Deste modo, para que possamos corporizar os tópicos elencados, atente-se


nas seguintes frases exemplificativas:

1. «Amanhã, vou ao médico. Depois de ser consultada, venho trabalhar.»

2. «Haviam três cinemas na Avenida da Liberdade.»

3. «Tu viestes de casa?»

4. «Os que ele gosta mais são aqueles.»    

5. «Está descansado, que a gente fazemos o que falta.» 

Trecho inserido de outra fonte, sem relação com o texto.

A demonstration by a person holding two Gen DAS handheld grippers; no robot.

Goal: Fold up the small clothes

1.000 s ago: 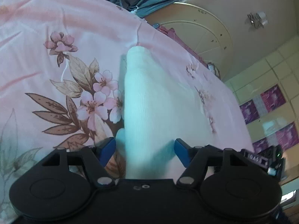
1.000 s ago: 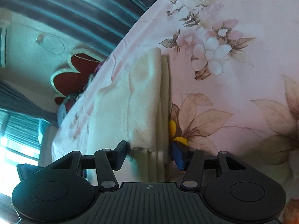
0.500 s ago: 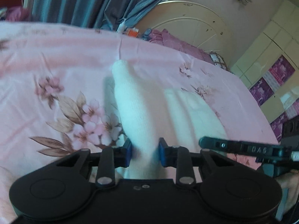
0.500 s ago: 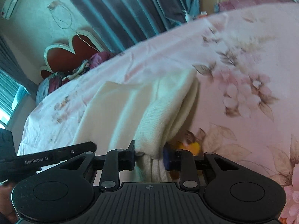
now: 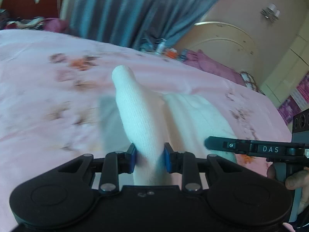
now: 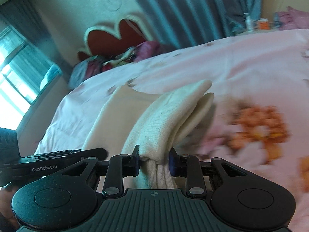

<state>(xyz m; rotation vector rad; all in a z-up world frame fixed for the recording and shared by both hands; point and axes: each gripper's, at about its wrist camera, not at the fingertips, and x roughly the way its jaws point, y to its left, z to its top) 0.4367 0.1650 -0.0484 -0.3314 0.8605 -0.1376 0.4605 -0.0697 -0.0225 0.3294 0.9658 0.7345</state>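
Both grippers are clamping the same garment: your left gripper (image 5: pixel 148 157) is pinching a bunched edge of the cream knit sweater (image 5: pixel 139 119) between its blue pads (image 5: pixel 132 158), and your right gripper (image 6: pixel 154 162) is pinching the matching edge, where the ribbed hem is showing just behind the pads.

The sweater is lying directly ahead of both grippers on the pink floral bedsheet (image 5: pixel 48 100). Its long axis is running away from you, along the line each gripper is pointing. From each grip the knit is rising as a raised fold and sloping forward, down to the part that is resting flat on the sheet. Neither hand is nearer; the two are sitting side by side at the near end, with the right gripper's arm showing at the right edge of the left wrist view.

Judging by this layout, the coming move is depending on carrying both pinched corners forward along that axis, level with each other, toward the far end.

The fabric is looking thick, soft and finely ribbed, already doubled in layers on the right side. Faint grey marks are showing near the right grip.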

Ora, olhando para estas cinco frases, reparamos que todas elas
apresentam erros comuns, que resultam de tendências sentidas pelos falantes
da língua portuguesa, que não impedem a compreensão da mensagem e que,
portanto, poderão ser considerados desvios numa perspectiva, digamos,
menos tradicional da análise linguística. Assim, em 1, surge uma confusão com o
uso do verbo consultar, acabando por existir uma espécie de inversão da
normalidade semântica, pois quem dá a consulta é, em princípio, o médico, e
não o paciente; em 2, conjuga-se, de forma incorrecta, o verbo
impessoal haver, que, no contexto em apreço, apenas na 3.ª pessoa do singular
poderá ser conjugado; em 3, a 2.ª pessoa do singular confunde-se com a 2.ª do
plural, numa formulação que começa a ser omnipresente no contexto da língua
portuguesa; em 4, deparamo-nos com a transformação de um verbo que
necessita de complemento preposicional num verbo transitivo; em 5, verificamos
uma incompatibilidade entre o sujeito singular e uma forma verbal conjugada no
plural.

Como se pode constatar, e indo ao encontro da reflexão de Steven Pinker,


todas estas irregularidades podem ser linguisticamente explicadas, podendo, por
isso, ser consideradas desvios.

No fim, a questão acaba por ser: desvio ou erro? Na resposta a esta


questão, por cautela, parece-me que será avisado ter em conta o
sensato remate de José António Fernandes Camelo no artigo já aqui citado:
«descrever e explicar desvios padronizados ou padronizáveis (tarefa da
linguística enquanto reflexão sistemática sobre os processos da língua) não
implica, automática e acriticamente, que a norma-padrão os aceite e os integre,
exactamente porque ninguém pode prever como é que a comunidade no seu
todo irá reagir a esta ou àquela inovação.